Both ends of the first shaft 27 are provided with first timing belt fixing members 271. The first timing belt fixing members 271 clamp both ends of the first timing belt 25 so that the first timing belt 25 can maintain a tensioned state. The laser emitting assembly 4 may be located at the end of the first shaft 27, and the first timing belt fixing member 271 may be formed on the laser emitting assembly housing 49 described later. The outer peripheral surface of the first synchronous wheel 23 is provided with tooth grooves, one side surface of the first synchronous belt 25 is provided with tooth grooves, and the other side surface is a smooth surface. The tooth grooves of the first synchronous wheel 23 and the tooth grooves of the first synchronous belt 25 To mesh with each other.

Preferably, the first timing belt fixing member 271 may be provided with tooth grooves, and the first timing belt fixing member 271 can be clamped by the tooth grooves of the first timing belt fixing member 271 and the first timing belt 25 being meshed with each other. The first timing belt 25 is not easy to be misplaced or disengaged.

The first passive wheel 24 is rotatably connected to the sliding bracket 21. The first passive wheel 24 and the first synchronous wheel 23 are at the same height, so that the first synchronous belt 25 arranged horizontally can be synchronized with the first passive wheel 24 and the first synchronous belt. Wheel 23 cooperates. There may be two first passive wheels 24, and the two first passive wheels 24 and the first synchronous wheel 23 are arranged on both sides of the first synchronous wheel 23 in a triangular arrangement. The smooth surface of the first passive wheel 24 and the first synchronous belt 25 is pressed into contact with each other, and the first passive wheel 24 can help the first synchronous belt 25 to be tensioned. In addition, the first timing belt 25 and the first timing wheel 23 can be more in contact with each other, and more teeth can be meshed with each other, so as to prevent the first timing belt 25 and the first timing wheel 23 from slipping. When the first motor 22 is working, the first shaft 27 can be slid in the first direction X through the transmission of the first synchronous wheel 23 and the first synchronous belt 25.

(Y-axis motion component)

As shown in FIGS. 3 to 7, the Y-axis movement assembly 3 includes a second motor 31, a second synchronous wheel 32, a second driven wheel 33, a second synchronous belt 34, a second linear bearing 35 and a second shaft 36.

The second motor 31 is fixedly connected to the main body 1, the second synchronous wheel 32 is mounted on the output shaft of the second motor 31, and the output shaft of the second motor 31 extends in the horizontal direction. The second driven wheel 33 is rotatably connected to the main body 1, and the rotating shaft of the second driven wheel 33 and the output shaft of the second motor 31 are parallel to each other and on the same horizontal plane.

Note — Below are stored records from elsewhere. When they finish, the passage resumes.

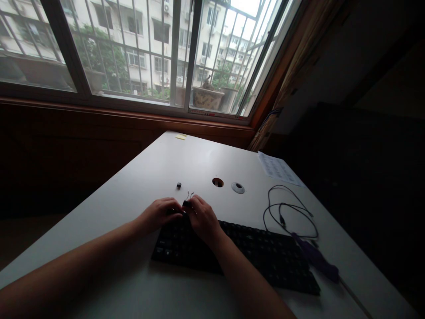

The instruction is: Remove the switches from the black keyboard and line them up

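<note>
A black keyboard [262, 248] lies at a slant on the white table, with both hands over its far left part. My right hand [202, 219] is closed on a small wire tool [190, 195] that looks like a keycap puller; its two thin wire ends point up and away from me. A small black piece [187, 203], perhaps a keycap, shows between the fingers of both hands. My left hand [162, 212] is pinched at the keyboard's far left edge, its fingertips close to the right hand; what they grip is hidden. Just beyond, a loose black keycap [179, 185] rests on the table.
Beyond the keyboard the white table [142, 177] has a round cable hole [218, 182] and its grey cover [238, 188]. A coiled black cable [282, 206], a purple long-handled object [317, 257] and a printed sheet [279, 167] lie right. Yellow sticky notes [181, 137] are at the far edge.
</note>
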Demonstrator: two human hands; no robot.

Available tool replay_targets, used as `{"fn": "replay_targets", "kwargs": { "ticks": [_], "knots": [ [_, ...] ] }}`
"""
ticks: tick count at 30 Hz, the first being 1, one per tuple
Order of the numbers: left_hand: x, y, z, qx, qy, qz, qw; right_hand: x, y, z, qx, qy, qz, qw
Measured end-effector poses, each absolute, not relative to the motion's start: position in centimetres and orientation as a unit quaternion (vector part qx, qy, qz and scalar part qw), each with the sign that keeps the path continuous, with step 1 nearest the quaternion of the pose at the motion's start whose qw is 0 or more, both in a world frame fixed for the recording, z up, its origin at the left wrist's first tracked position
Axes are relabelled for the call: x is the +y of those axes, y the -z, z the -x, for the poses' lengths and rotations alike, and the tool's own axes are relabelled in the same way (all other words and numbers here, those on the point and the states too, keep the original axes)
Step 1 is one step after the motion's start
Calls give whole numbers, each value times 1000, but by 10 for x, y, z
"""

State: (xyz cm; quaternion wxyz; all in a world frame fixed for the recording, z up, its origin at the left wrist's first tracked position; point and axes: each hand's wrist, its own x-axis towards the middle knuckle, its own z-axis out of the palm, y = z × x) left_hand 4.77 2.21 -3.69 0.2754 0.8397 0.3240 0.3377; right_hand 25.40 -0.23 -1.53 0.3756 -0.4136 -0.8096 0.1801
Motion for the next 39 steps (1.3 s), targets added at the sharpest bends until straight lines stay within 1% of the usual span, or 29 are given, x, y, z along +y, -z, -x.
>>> {"fn": "replay_targets", "kwargs": {
  "ticks": [13, 18, 22, 28, 33, 35, 39],
  "knots": [
    [16, 34, -50, 325, -356, -832, 275, -4, 17, -253, -802, -192, 397, 403],
    [17, 37, -51, 318, -341, -840, 279, -3, 16, -253, -747, -187, 410, 489],
    [18, 39, -51, 308, -355, -837, 280, -2, 17, -251, -761, -197, 387, 482],
    [18, 35, -49, 306, -350, -828, 313, 1, 18, -251, -733, -237, 410, 489],
    [15, 32, -50, 372, -341, -797, 333, 2, 17, -252, -720, -269, 417, 484],
    [14, 31, -51, 386, -349, -775, 360, 2, 17, -251, -716, -280, 415, 486],
    [13, 28, -50, 342, -367, -755, 423, 3, 17, -251, -703, -303, 417, 490]
  ]
}}
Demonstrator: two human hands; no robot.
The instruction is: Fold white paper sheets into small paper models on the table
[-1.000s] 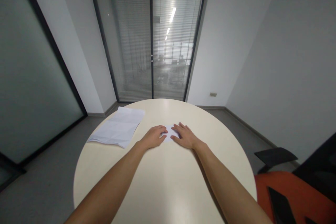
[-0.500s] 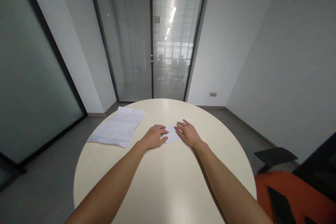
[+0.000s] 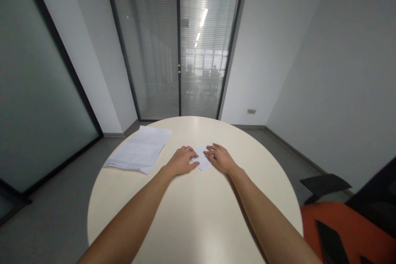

The outer peripheral surfaces of the second synchronous wheel 32 and the second driven wheel 33 are provided with tooth grooves. One side surface of the second synchronous belt 34 is provided with tooth grooves, and the other side surface is a smooth surface. The second synchronous belt 34 is formed in a closed loop shape, and the second synchronous belt 34 is sleeved on the second synchronous wheel 32 and the second driven wheel 33 and maintains a tensioned state. The tooth grooves of the second synchronous wheel 32 and the second driven wheel 33 mesh with the tooth grooves of the second synchronous belt 34, and the second synchronous wheel 33 and the second synchronous wheel 32 can rotate synchronously through the transmission of the second synchronous belt 34.

The second shaft 36 is fixedly connected to the main body 1, the second shaft 36 extends in the second direction Y, the second linear bearing 35 is connected to the sliding bracket 21, the second linear bearing 35 is sleeved on the second shaft 36, and the sliding bracket 21 is fixedly connected于二synchronous belt 34. The second shaft 36 may be an optical shaft, and the service life and movement accuracy of the device can be improved by the cooperation of the second linear bearing 35 with the optical shaft. When the second motor 31 rotates, the sliding bracket 21 can slide in the second direction Y, so that the X-axis moving assembly 2 and the laser emitting assembly 4 move together in the second direction Y.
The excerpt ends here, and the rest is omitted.